Another interesting thing is the click event, but I am not gonna talk about the event listener. Say you’ve bind mouseenter listener to circles with fill:none;stroke:blue;stroke-width:2px attributes, but nothing happened when you hover on the circle unless the mouse points to the edge of the circle, the blue line, because the fill is none, and you were not hovering the circle technically.

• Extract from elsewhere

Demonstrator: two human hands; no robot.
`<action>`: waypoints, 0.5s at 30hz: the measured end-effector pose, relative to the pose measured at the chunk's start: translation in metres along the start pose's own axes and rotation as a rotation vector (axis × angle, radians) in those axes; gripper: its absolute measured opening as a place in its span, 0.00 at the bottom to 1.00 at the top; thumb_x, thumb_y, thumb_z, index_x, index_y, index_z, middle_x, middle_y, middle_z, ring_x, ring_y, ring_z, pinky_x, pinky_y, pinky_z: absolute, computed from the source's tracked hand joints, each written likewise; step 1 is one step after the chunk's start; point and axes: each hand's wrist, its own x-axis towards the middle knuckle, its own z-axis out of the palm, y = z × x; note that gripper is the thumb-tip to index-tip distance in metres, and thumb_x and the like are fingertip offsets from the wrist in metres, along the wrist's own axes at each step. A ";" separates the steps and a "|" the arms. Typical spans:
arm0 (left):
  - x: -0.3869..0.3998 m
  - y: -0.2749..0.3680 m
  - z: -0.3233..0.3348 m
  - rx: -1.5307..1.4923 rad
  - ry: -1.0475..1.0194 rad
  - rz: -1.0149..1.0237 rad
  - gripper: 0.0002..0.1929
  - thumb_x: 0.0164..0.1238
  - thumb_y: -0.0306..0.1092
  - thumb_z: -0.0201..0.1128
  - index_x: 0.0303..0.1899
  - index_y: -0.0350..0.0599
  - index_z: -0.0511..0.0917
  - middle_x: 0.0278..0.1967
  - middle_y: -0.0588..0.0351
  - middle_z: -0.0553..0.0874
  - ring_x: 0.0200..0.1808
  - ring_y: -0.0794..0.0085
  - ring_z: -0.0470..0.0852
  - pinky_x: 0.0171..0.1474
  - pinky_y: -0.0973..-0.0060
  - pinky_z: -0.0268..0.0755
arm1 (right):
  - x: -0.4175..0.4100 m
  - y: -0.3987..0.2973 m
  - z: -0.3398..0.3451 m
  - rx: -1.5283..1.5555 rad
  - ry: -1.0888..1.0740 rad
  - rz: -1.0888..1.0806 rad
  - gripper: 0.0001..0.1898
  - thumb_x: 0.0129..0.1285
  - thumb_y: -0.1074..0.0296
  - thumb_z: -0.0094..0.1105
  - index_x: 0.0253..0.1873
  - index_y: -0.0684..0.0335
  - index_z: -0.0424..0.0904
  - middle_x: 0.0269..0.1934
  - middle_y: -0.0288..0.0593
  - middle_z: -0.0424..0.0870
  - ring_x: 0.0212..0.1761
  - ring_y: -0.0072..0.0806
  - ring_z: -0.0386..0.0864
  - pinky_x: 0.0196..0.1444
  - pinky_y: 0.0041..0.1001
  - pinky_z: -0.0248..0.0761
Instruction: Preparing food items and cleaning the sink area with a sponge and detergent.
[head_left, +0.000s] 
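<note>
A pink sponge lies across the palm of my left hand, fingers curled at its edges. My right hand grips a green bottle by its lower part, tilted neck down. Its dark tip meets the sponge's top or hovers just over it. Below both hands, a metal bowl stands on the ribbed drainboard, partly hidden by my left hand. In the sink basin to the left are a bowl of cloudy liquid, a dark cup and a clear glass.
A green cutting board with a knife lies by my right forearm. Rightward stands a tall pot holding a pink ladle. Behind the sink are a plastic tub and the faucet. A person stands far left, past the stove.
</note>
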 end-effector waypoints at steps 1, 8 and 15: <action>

Color Scale Next to Y Axis

The typical legends for heatmap is like the one in this chart. In my case, I need this set of legends to help explain not only the daily grid chart but also the line chart, and the indicator chart. So I thought why not place the color legends next to the Y axis with their length corresponding to the y scale, in that way, viewers can spend less time to decode the meaning of each color in these three charts.

Indicator Chart

The biggest problem for indicator chart is reusability. The substance index standard is different from each other, thus different scales, but other than that, the rest of settings are the same. It would save a lot of time if the rest of settings are reusable. And generally speaking, reusable components in d3 charts are quite interesting, there are some tools and libraries, such as dc.js or this d3kit from twitter.

Things to Improve

From the perspective of source data utilization, I would love to use more data from different monitoring site, or place them on a map. Furthermore, I think it would be a good idea to run some scripts to automatically collect relevant data so the visualization can be more up-to-date.

From the perspective of code itself, the improvement I want to do the most is reusability for sure.

Recap

To recap, 1) data in reality cannot be readily available or perfect, you’ll spend a lot time on data acquisition, data cleaning. 2) before you actually start to write d3 code, think through what kind of presentation you need 3) reusability is crucial.